(What you need to do) Word for word, restate the lines of the data from the first through the one containing "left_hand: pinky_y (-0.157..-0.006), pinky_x", and nothing else.

(Material provided)
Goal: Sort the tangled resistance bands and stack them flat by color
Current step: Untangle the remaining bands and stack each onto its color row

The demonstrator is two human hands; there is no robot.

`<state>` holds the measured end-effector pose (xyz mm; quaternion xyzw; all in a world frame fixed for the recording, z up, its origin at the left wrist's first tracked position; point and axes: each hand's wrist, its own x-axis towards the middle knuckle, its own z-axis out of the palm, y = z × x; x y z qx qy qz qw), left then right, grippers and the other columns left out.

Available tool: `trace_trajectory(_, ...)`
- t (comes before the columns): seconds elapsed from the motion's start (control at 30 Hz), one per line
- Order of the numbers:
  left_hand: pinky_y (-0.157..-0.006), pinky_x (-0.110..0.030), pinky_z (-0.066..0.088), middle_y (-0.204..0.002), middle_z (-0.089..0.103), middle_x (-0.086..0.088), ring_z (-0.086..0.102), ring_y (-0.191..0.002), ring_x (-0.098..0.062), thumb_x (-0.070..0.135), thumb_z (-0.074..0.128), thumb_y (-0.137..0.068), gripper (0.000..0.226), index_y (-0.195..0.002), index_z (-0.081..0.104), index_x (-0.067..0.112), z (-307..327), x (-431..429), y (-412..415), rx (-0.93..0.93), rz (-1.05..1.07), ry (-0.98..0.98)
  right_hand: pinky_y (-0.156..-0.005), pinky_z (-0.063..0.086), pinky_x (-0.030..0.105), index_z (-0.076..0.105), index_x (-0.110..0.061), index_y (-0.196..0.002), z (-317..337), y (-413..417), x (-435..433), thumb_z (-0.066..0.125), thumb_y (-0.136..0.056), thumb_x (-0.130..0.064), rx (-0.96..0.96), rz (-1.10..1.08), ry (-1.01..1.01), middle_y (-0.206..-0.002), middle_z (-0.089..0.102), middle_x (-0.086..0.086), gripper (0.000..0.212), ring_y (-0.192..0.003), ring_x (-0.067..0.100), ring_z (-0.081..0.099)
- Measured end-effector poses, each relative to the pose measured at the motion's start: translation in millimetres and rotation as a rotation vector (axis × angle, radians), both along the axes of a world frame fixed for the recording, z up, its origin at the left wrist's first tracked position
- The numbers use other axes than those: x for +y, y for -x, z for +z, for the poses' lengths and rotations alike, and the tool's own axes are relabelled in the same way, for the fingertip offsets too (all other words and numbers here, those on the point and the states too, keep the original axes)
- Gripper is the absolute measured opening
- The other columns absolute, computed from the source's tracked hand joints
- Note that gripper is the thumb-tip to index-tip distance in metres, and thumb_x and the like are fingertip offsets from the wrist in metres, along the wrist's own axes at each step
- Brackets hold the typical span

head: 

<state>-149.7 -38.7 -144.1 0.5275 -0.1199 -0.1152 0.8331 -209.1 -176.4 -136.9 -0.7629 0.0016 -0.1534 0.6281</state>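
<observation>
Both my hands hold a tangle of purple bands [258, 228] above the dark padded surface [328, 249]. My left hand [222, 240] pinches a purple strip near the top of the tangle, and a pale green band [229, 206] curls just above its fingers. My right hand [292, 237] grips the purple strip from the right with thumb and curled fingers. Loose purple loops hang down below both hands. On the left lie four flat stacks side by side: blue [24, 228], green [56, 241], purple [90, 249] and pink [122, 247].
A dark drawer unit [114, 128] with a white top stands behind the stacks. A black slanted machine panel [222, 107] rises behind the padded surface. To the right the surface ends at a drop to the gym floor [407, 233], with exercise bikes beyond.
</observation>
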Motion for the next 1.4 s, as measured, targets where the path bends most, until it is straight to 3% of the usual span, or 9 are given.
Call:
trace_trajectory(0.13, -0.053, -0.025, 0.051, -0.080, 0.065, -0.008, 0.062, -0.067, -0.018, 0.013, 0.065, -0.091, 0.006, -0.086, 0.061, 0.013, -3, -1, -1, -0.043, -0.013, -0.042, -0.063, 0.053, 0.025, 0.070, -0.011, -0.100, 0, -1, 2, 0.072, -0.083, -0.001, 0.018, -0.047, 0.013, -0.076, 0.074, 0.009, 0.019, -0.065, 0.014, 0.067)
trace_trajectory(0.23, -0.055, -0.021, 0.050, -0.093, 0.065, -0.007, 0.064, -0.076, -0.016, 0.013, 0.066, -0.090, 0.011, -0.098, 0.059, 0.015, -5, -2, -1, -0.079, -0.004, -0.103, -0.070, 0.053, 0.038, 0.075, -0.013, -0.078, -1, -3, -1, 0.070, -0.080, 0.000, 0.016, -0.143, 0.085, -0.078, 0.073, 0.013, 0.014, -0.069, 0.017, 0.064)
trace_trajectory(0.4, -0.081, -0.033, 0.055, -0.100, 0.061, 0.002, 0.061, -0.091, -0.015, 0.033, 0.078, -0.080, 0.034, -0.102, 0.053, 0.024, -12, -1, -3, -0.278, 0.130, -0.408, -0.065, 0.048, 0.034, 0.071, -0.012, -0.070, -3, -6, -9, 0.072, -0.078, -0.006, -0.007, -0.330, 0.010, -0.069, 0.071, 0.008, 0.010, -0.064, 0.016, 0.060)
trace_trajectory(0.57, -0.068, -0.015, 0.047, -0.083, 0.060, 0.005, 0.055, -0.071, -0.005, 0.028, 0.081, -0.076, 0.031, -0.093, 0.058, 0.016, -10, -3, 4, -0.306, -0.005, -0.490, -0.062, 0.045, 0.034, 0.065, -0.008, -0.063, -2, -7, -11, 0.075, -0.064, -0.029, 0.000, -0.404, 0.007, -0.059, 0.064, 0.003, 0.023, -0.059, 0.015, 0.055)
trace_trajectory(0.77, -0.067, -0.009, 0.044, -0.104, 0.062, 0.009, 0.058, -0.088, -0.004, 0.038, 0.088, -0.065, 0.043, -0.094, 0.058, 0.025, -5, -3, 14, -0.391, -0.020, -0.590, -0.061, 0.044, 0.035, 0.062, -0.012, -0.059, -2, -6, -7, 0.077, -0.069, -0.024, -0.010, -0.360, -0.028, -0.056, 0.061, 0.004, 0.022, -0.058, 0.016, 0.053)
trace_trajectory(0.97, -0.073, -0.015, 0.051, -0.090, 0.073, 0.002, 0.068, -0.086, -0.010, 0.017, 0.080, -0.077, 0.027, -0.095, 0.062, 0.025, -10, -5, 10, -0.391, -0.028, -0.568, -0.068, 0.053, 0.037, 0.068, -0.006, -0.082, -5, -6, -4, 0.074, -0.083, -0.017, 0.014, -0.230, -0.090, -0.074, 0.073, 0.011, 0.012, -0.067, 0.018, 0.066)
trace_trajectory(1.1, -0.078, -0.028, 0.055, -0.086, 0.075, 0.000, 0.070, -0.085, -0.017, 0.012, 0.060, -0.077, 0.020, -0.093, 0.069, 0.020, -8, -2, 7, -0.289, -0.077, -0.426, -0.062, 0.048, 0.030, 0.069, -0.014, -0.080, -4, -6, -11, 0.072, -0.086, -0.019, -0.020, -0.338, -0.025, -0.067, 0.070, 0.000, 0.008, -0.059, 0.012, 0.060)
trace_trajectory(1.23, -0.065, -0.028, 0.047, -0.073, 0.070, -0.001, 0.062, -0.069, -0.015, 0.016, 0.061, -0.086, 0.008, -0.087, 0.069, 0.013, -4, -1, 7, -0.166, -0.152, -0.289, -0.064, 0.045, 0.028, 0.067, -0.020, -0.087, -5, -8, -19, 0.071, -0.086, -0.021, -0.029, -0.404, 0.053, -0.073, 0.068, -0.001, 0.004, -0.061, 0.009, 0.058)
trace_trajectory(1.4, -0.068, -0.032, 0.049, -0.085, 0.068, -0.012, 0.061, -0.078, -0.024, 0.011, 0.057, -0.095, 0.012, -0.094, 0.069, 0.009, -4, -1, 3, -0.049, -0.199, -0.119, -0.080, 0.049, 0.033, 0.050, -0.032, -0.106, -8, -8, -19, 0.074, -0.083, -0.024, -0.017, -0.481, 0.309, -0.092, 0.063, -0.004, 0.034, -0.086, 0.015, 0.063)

(Expected output)
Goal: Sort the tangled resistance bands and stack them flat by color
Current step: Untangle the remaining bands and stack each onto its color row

The demonstrator is two human hands; there is no robot.

`<state>` holds the measured end-effector pose (xyz mm; quaternion xyzw; all in a world frame fixed for the recording, z up, its origin at the left wrist's first tracked position; point and axes: each hand's wrist, its own x-axis towards the middle knuckle, its own z-axis out of the palm, y = z × x; x y z qx qy qz qw), left then right, grippers and the other columns left out.

Available tool: `trace_trajectory(_, ...)`
- t (comes before the columns): seconds elapsed from the motion's start (control at 30 Hz), one per line
- Order of the numbers:
  left_hand: pinky_y (-0.157..-0.006), pinky_x (-0.110..0.030), pinky_z (-0.066..0.088), middle_y (-0.204..0.002), middle_z (-0.089..0.103), middle_x (-0.086..0.088), ring_z (-0.086..0.102), ring_y (-0.191..0.002), ring_x (-0.098..0.062), thumb_x (-0.070..0.135), thumb_z (-0.074..0.128), thumb_y (-0.137..0.068), gripper (0.000..0.226), index_y (-0.195..0.002), index_z (-0.081..0.104), index_x (-0.067..0.112), z (-307..327), x (-431..429), y (-412..415), rx (-0.93..0.93), rz (-1.05..1.07), ry (-0.98..0.98)

Nothing more is needed to finish the exercise.